Consul hat geschrieben : ↑ Di 31. Dez 2024, 18:04
Aus der Sicht der kompositionalen Semantik als einer intensionalen Semantik würde ich sagen:
Einen Satz verstehen, heißt wissen, was die einzelnen Wörter oder Wortgruppen bedeuten, aus denen er zusammengesetzt ist, und wie sie grammatisch zusammenhängen.
Das würde, etwas modifiziert, auch Wittgenstein sagen, das gehört auch für ihn zum Verstehen dazu: "Einen Satz verstehen, heißt wissen, was die einzelnen Wörter oder Wortgruppen bedeuten, aus denen er grammatisch zusammengesetzt ist, und wie sie strukturell zusammenhängen." Das ist nämlich die Bedingung, daß man entscheiden kann, ob sie ein Bild der Realität liefern und so ausdrücken, was der Fall ist, oder eben der Realität widersprechen, und daher eine Möglichkeit sind, die nicht von der Realität bestätigt wird. Der Satz muß in sich logisch sein, die Abbildung muß bijektiv sein, dann heißt Verstehen, daß die inverse Abbildung vom Begriff auf einen tatsächlichen Sachverhalt oder einen nicht vorliegenden Sachverhalt führt, dann ist dementsprechend der Begriff wahr oder falsch.

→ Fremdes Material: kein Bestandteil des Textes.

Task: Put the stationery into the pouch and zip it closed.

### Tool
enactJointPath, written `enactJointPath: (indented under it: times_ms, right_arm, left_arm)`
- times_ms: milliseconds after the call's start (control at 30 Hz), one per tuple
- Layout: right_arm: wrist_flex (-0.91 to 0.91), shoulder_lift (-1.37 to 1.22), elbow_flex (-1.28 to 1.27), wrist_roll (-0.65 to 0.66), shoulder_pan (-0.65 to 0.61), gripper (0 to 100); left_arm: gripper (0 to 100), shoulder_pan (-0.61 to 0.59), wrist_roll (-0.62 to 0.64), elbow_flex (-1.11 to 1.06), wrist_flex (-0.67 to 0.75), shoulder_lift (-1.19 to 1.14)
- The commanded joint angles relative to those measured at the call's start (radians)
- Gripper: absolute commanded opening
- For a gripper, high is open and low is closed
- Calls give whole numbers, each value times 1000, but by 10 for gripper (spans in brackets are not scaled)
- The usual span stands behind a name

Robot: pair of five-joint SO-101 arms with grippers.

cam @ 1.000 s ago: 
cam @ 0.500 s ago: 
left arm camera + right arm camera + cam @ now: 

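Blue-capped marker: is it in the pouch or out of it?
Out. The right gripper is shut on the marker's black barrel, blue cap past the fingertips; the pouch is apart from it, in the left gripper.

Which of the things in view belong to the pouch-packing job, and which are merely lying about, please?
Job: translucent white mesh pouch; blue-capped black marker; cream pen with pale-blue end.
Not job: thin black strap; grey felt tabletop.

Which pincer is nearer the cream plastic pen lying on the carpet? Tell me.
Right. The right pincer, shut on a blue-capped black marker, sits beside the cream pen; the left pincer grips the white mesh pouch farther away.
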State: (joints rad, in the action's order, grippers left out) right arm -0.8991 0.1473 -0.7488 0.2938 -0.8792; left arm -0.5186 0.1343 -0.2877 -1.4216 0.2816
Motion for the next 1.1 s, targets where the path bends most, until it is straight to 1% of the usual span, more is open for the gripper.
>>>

"Wittgensteins Diktum ist dagegen Ausdruck einer extensionalen Semantik,"
Das kann man so sagen, allerdings ohne "dagegen". Aber: "die unter der Bedeutung eines Aussagesatzes dessen
Wahrheitsbedingungen versteht" ist unpräzise oder falsch. Tatsächlich ist Wittgensteins Wahrheitsbegriff nicht auf Mathematik und Logik anwendbar, weil er Antiplatoniker ist, Mathematik und Logik keine Realien sind, nicht gefunden werden, sondern erfunden werden.
Ich kann also in die Formel (nennen wir sie WW, Wittgensteins Wahrheit) "Einen Satz verstehen heißt, ..." nicht einsetzen: "Einen mathematischen Satz verstehen heißt, ...". Natürlich hat auch Wittgenstein darauf eine Antwort. Ich sagte ja schon, es gibt für ihn das Reich der Wirklichkeit und das Reich der Möglichkeit. Logik und Mathematik liefern die Sprache dessen, was sinnvoll sagbar ist. Das ist der Möglichkeitsraum des Sprechens. Was dann zutrifft, ist eine Frage der Empirie. Das kann man mengentheoretisch beschreiben: Es gibt die Menge aller grammatisch bildbaren Sprachausdrücke, es gibt die zwei komplementären Mengen der sinnvollen und der sinnlosen Sprachausdrücke, das sind die mathematisch-logisch konsistenten und die mathematisch-logisch inkonsistenten (Möglichkeits- und Unmöglichkeitsraum), und dann gibt es die zwei komplementären Unterräume des Möglichkeitsraums, den Wirklichkeitsraum und den Raum des nur möglichen, aber nicht realisierten. WW ist also der Wahrheitsbegriff für die Wirklichkeit. Aber selbstverständlich hat Wittgenstein auch eine Formel für den mathematischen Wahrheitsbegriff.
Jörn bringt hier manchmal die naiv-realistische Formel "p ist wahr, (genau dann,) wenn p". In meinen Augen ist diese Formel eher verwirrend als klärend, das habe ich schon aaO erläutert. Da ist WW viel besser, aber eben nicht auf Logik und Mathematik anwendbar. Stattdessen sagt Wittgenstein (sinngemäß): "Mathematisch wahr ist eine Aussage, wenn sie in einem konsistenten Kalkül beweisbar ist". Mathematik ist die Erfindung von konsistenten Denksystemen, das ist der Möglichkeitsraum. Für Platoniker sind solche Systeme real, für strenge Platoniker sind nur sie real.
Ich sagte ja schon, Gödel, der Platoniker war, brachte diese Sicht ins Wanken, sie haben sich folgerichtig unversöhnlich gestritten. Ich möchte hier nur anmerken, daß man mE nur mit einer dialektischen Position den Streit schlichten kann.
Frege ist richtig beschrieben, das zu kommentieren spare ich mir, da hier ot.